Sim! Temos vários projetos para incentivar a adoção responsável. Um deles é o Rolê Animal, em que voluntários levam nossos animais para passear todos os dias à tarde. Isso mudou completamente o relacionamento da população com os bichinhos. Vínculos foram criados, houve muitas adoções. Outro projeto é o Padrinho de Fim de Semana. Se você quer adotar um animal, mas tem receio, pode pegá-lo na sexta e devolvê-lo na segunda. Alguns falam: “Ah, coitado do cachorro”. Coitado, não. Aqui, ele ficará trancado numa baia no fim de semana. Assim, pelo menos, vai para a casa de alguém, receber atenção especial. Quase 90% dos casos dão em adoção.


E os animais mais ariscos? 


Eles fazem parte do projeto Hope, que começou neste ano. São animais que têm traumas profundos, alguns com questões genéticas também. São tímidos, introvertidos, não olham nos olhos, têm medo. Nessa situação, respeito e amor podem salvar. E alguns voluntários são bons nesse “resgate” comportamental.


MISSÃO Como você enveredou por esse caminho de engajamento?


Eu sempre gostei de animal. Falava com eles quando era pequena e minha mãe achava que eu tinha problema mental (risos). Nunca fui mordida. Acho que é minha missão. Sou funcionária pública de carreira, assistente de direção da Prefeitura, da área da Educação. Eu fui professora durante cinco anos. Pegava as ninhadas e os cachorros sarnentos que os alunos me traziam e colocava dentro da escola. A minha diretora queria me matar (risos). 


Isso funcionava como?


Eu comecei a perceber, pedagogicamente, que aquelas crianças mais rebeldes e vulneráveis, com histórico de agressividade latente, eram as que conseguia atingir, porque animal não julga. Eu as escolhia para me ajudar a tomar conta desses bichinhos e elas mudavam completamente, sua autoestima aumentava. 


Foi daí que veio a ideia do projeto Mera (Minha Escola Respeita os Animais)?

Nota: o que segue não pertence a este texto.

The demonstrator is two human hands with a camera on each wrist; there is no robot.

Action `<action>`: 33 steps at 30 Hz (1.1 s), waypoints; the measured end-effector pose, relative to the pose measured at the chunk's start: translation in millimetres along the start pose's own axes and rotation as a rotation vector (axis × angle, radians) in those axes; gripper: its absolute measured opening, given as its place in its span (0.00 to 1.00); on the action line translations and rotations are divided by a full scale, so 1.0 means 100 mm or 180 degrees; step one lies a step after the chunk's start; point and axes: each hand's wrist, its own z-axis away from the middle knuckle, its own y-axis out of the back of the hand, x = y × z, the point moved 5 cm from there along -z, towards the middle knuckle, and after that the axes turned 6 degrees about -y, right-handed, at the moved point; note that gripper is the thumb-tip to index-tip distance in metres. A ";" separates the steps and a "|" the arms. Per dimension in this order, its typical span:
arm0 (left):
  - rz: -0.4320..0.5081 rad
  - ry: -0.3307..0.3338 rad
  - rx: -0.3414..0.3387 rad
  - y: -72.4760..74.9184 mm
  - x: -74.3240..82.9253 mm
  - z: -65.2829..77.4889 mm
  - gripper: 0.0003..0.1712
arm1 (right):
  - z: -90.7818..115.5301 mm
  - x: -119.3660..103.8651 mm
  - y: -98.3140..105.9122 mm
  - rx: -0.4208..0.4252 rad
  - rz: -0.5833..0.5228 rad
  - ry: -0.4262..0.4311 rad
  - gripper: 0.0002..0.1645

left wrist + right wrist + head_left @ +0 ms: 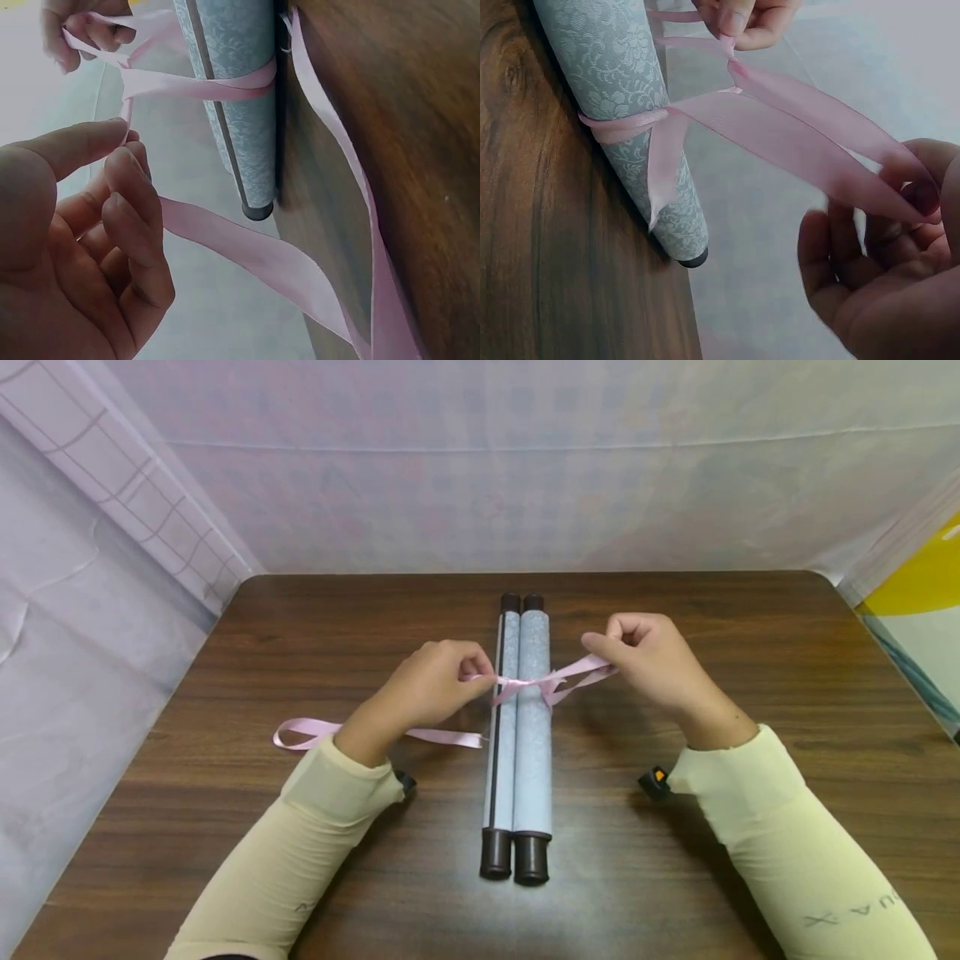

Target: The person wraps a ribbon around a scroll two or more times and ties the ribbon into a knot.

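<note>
Two pale blue floral rolls of a scroll (534, 752) lie side by side on the table, with dark brown end caps (531, 858). A pink ribbon (528, 683) wraps round both at mid-length. My left hand (427, 687) pinches the ribbon between thumb and forefinger, just left of the rolls. On the other side my right hand (654, 662) holds a ribbon loop (795, 142), drawn out above the table. One short ribbon tail (666, 165) hangs against the fabric. From my left hand a long tail (255, 255) trails down to the table.
The wooden table (247, 827) has its far edge along a pale plaid curtain (487, 493). A white sheet (67, 568) hangs at the left. Beyond the right edge is a yellow patterned surface (918, 572). The trailing ribbon curls beside my left sleeve (300, 852).
</note>
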 end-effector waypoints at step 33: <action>0.0003 0.0248 -0.0028 0.07 -0.19 0.00 0.08 | -0.06 0.27 0.20 -0.0114 0.1289 -0.0157 0.23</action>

Podia ter sido (risos). O Mera consiste em uma visita de animais, semanalmente, às escolas municipais, com foco nas crianças do quinto ano. Porque elas já têm 10 anos e responsabilidade. A gente ensina que tudo que elas sentem ou já sentiram os animais sentem também. Fome, tristeza, medo de escuro, de levar bronca, o problema do confinamento... E damos noções básicas de como perceber que aquele animal está sofrendo maus-tratos. No final, o aluno recebe boné da Codevida, onde está escrito “fiscal da vida animal”, como se fosse um “diploma”.


Isso deve fazer diferença nas próximas gerações...


Muito! É importante que mudemos a partir de agora o nosso olhar para o bem-estar dos animais. Mais do que uma casa grande, o bichinho precisa de um ambiente saudável, com suas necessidades atendidas. Nosso foco são os pets. Ainda levaremos bom tempo para virar tutores e não donos de animais. Mas a mudança já começou.